Entah beruntusan, tumbuh jerawat terlalu banyak , kemerahan, pengelupasan kulit, dan sebagainya. Jika sudah terjadi seperti ini, tak sedikit yang beralih pada produk bayi.

Apakah cara penanganan ini sudah tepat?

"Kita tahu bersama bahwa produk bayi itu mild. Sehingga ketika mereka memiliki kelainan kulit apapun atau sedang bermasalah, menggunakan produk bayi, salah satunya sabun. Sayangnya, ini tidak tepat," kata Dr. Srie Prihianti, Sp.KK, PhD, FINSDV, FAADV, yang AkuratHealth temui di JW Marriott, Jakarta, Senin, (5/11).

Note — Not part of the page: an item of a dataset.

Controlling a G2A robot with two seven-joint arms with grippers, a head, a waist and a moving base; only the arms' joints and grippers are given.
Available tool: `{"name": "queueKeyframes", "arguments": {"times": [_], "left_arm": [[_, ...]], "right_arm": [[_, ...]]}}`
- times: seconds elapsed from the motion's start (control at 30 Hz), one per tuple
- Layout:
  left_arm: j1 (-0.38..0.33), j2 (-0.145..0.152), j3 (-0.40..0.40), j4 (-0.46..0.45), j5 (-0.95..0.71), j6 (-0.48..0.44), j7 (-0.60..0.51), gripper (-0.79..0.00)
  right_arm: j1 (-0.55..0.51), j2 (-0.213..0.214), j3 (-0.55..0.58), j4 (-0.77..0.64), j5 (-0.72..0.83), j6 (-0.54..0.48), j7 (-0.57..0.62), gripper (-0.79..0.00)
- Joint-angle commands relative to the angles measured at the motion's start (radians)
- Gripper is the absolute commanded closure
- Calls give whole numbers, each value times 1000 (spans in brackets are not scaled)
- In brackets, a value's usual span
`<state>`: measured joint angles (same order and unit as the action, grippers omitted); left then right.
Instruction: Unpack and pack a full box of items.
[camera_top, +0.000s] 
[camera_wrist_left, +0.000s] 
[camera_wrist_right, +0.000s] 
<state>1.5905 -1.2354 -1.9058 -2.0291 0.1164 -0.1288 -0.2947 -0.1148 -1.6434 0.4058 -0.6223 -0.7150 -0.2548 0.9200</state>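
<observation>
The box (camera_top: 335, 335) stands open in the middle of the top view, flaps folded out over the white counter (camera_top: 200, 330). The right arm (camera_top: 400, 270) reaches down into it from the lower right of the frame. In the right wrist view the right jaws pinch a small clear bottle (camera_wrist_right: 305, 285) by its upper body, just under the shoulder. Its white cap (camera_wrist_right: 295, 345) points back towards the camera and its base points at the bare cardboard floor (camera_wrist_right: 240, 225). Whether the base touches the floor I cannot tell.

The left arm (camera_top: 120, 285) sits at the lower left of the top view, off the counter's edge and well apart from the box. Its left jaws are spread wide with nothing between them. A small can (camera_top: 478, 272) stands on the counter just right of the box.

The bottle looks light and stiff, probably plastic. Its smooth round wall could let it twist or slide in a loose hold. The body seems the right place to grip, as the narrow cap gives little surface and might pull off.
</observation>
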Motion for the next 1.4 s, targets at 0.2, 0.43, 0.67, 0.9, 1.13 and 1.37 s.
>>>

Dokter yang aktif sebagai Ketua Kelompok Studi Dermatologi Anak Indonesia (KSDAI) itu juga mengatakan, sabun bayi yang pembersihnya sangat lembut tersebut dibuat sesuai kebutuhan kulit bayi.

Sehingga, jika digunakan untuk kulit orang dewasa yang produksi kelenjar minyaknya sudah lebih banyak, aktifitas sudah padat, daya pembersih dari sabun bayi itu tidak akan maksimal dan tidak akan bekerja dengan baik.

"Jangankan bayi ke dewasa, perawatan bayi dan anak-anak yang sudah lebih besar aja berbeda. Anak sudah sekolah, kena kotoran, polusi, jadi dia butuh produk yang lebih bisa membersihkan dirinya," tambahnya.

Jadi tujuannya untuk membersihkan kulit, dan untuk memperbaiki keadaan kulit dengan menggunakan produk bayi, khususnya sabun, tidak akan bisa terpenuhi ya guys!.

Saran dari dokter Srie, kalau ada masalah dengan kulitmu, jangan lah pakai sabun yang mengandung antiseptik.

Sabun antiseptik dapat mengangkat struktur lipid. Kalau bagian ini terangkat, malah bisa menjadi masalah baru. Sabun dengan antiseptik hanya digunakan dalam kondisi tertentu, misalnya ada infeksi.